Non è così. Non è così non solo perché, formalmente, la spesa per interessi continuerà – ultime stime Ministero Economia e Finanza – a crescere contabilmente dagli 85 miliardi a cui fa riferimento il nostro Presidente ai 105 miliardi del 2015 previsti nella Nota di aggiornamento dal Documento di Economia e Finanza di settembre 2012 (a proposito in aprile 2012, solo 6 mesi prima, la stima per il 2015 era di 99 miliardi). In termini di PIL al 5,5% al 6,3%. Non è così perché, nella sostanza, il nostro debito su PIL, a causa dell’austerità che abbiamo voluto e saputo generare, salirà a livelli mai visti, livelli così alti soltanto nell’anteguerra, grazie alla recessione ed al conseguente deficit di bilancio.

Un altro Presidente della Repubblica, quello portoghese, Aníbal Cavaco Silva, si è rivelato altrettanto attento ai danni della recessione del nostro Presidente.
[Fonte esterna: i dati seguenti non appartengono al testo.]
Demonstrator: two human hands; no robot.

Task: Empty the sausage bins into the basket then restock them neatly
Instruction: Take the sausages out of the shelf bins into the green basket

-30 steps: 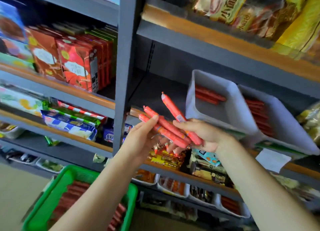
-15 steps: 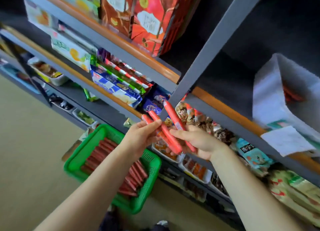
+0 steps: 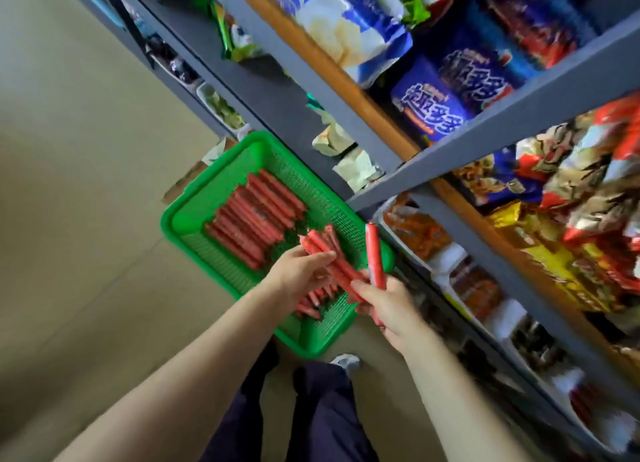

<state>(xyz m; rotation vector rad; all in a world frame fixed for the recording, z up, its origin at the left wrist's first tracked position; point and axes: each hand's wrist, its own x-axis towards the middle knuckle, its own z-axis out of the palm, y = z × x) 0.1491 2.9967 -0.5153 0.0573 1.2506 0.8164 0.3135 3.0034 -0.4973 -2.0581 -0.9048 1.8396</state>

Ha però potuto fare di più, sulla base anche di una visione diversa delle dinamiche generate dall’austerità. Annunciandolo, a sorpresa, nel suo discorso di fine anno.

Ha ritenuto che la manovra di bilancio austera e recessiva da poco approvata sotto la spinta dell’Europa e del Fondo Monetario Internazionale trattasse “ingiustamente” i cittadini e che avesse “colpito alcuni peggio di altri”. E dunque, ed è la sola seconda volta nella storia del Paese, ha  deciso che invierà la manovra di bilancio alla Corte Costituzionale per una valutazione.

“Di mia iniziativa, la Corte Costituzionale sarà chiamata a decidere sulla conformità del bilancio 2013 con la Costituzione della Repubblica”, ha affermato.

Ha anche aggiunto, sempre pare nel suo discorso di fine anno, che il paese era inviluppato in un circolo vizioso di austerità e recessione. Ma del Portogallo ci occuperemo meglio, spero, domani.

Oggi a noi economisti italiani che guardiamo al 2012, rimane da prendere atto di una sconfitta. Non siamo riusciti, con la nostra retorica ed il nostro argomentare, a cambiare, in un anno di critica costruttiva, il linguaggio economico del Paese così da comprendere la realtà che ci circonda, a creare nel Paese gli anticorpi affinché si riconoscessero col loro vero volto la malattia dell’austerità ed i suoi nefasti effetti: sofferenza ma anche instabilità dei conti pubblici e minaccia alla sopravvivenza dell’euro e dunque dell’Europa.

Avremmo, se ci fossimo riusciti, insegnato a comprenderla  questa austerità.

A rifiutarla.

A isolarla.

A superarla con l’unica arma a cui è dato questo onere ed onore: la politica.